Kirkus Reviews QR Code
THE BURNING TIMES by Jeanne Kalogridis

THE BURNING TIMES

by Jeanne Kalogridis

Pub Date: April 1st, 2001
ISBN: 0-684-86923-3
Publisher: Simon & Schuster

With the completion of her vampire trilogy (Lord of the Vampires, 1996, etc.), Kalogridis turns her attention to 14th-century France in a labored myth about worshipers of the Goddess (Diana or Mary Magdalene, take your pick) whose survival is threatened by Catholic orthodoxy.

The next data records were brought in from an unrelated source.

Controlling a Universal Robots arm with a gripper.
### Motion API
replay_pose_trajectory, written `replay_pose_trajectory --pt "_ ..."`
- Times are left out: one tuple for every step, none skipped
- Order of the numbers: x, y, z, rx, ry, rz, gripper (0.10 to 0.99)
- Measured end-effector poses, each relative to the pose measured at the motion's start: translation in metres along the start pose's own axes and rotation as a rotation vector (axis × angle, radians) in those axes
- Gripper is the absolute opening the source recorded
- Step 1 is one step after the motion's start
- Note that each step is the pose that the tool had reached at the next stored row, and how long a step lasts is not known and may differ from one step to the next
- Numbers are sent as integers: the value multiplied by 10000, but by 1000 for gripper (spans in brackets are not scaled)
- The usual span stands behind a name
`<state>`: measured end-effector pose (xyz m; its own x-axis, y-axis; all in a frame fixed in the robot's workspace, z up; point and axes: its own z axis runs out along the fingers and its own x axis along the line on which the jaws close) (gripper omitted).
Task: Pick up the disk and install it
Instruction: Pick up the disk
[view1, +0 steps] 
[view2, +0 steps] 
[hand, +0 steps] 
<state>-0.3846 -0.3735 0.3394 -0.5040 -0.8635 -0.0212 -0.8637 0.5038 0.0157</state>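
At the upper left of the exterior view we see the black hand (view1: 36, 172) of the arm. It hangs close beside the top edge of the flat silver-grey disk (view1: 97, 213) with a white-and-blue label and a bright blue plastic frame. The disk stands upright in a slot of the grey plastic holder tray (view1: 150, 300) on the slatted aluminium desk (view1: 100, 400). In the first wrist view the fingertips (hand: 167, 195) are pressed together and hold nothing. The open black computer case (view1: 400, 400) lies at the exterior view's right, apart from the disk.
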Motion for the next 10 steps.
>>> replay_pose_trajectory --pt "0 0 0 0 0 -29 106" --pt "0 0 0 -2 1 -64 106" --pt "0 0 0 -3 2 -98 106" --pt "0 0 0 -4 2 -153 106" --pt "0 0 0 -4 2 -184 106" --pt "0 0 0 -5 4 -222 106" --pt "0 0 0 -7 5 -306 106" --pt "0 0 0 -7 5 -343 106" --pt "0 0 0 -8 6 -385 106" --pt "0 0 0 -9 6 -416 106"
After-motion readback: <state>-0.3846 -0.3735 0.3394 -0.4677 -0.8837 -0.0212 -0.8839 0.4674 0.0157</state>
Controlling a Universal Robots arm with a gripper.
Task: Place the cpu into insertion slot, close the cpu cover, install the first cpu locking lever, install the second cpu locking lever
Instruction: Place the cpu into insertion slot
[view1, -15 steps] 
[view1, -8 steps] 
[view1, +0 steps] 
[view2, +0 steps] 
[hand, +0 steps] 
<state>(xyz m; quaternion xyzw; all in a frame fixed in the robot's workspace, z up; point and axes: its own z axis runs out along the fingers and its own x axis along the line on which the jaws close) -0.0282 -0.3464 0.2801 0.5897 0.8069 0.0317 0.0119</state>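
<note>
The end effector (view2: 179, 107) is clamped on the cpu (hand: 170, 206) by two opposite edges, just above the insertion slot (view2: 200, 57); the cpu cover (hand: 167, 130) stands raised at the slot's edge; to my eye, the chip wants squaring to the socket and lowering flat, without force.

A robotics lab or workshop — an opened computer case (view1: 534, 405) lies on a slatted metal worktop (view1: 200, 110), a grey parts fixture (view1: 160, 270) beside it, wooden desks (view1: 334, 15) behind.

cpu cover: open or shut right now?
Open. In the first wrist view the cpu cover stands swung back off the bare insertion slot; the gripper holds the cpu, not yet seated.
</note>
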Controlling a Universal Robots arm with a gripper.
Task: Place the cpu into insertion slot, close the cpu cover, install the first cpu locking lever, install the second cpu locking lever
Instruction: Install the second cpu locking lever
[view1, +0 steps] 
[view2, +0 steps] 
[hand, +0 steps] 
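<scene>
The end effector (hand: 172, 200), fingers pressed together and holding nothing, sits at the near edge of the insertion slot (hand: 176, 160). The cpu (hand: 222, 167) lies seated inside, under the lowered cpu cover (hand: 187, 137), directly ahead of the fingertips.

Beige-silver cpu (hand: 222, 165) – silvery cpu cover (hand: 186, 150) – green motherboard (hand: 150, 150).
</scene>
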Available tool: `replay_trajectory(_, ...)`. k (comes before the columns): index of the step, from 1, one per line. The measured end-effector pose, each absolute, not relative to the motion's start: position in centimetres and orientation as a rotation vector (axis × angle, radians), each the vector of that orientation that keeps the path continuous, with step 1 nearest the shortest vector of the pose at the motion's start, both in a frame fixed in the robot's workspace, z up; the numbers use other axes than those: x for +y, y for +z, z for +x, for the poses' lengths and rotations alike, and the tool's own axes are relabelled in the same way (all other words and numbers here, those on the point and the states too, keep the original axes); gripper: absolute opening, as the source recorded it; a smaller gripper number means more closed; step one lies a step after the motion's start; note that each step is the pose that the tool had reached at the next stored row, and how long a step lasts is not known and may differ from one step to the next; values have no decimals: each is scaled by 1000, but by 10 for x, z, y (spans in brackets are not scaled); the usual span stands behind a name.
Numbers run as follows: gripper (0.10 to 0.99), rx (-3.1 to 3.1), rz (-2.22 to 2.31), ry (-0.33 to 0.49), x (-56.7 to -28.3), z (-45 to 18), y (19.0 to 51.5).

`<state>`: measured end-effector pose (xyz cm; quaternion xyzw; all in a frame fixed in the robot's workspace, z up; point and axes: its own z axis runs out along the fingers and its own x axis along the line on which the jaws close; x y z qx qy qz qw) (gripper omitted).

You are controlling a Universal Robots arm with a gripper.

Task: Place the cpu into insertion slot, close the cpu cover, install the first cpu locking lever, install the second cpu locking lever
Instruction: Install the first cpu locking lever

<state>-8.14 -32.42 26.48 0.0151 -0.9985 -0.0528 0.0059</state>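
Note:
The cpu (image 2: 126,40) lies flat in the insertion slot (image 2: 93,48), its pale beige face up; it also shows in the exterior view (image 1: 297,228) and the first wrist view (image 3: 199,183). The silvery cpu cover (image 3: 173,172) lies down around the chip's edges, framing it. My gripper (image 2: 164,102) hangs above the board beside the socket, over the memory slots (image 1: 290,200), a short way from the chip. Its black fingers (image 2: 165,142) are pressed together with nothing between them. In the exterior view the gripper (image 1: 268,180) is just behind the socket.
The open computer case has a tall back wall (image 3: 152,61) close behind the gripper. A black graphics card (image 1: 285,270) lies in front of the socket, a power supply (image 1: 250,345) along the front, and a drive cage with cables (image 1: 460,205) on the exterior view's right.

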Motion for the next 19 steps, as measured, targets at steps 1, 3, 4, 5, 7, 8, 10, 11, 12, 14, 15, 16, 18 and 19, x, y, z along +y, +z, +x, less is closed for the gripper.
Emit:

Brother Michel, adopted son of the head of the Inquisition, has three days to obtain a confession from Marie Françoise, a young abbess accused of being a relapsa, one who has accepted and then rejected Christ. Having witnessed the abbess's healing powers, Michel secretly believes she may be a saint and hopes to prove her innocence. Instead, Marie Françoise shocks him by announcing that she is not a relapsa because she has never been a Christian. She is Sybille, a priestess of the Goddess—by Christian standards, a witch. Her grandmother Noni, gifted as Sybille is with "the Sight" and the power to heal, secretly trained the girl from early childhood in her magic arts because she recognized that upon Sybille's shoulders would rest the survival of "her Race," threatened with extinction by Church persecution. In lieu of confession, Sybille describes to Michel the host of tribulations she has endured en route to her destiny as the savior of Goddess worshipers. As he listens, Michel is confused by the increasing love he feels for the beautiful heretic. Only when he uncovers the predictable truth does Sybille reach her destiny. Kalogridis entwines Sybille's story with well-researched background material about the plague, the Hundred Years' War, and France's ill-treatment of the Knights Templar. But the jam-packed story suffers from murky logic, cardboard characters, and heavy-handed philosophizing.

Despite surface similarities—Goddess worship, a heroine whose virtues run against the grain of conventional wisdom, initiation rites—Mists of Avalon fans will be disappointed by this pale imitation.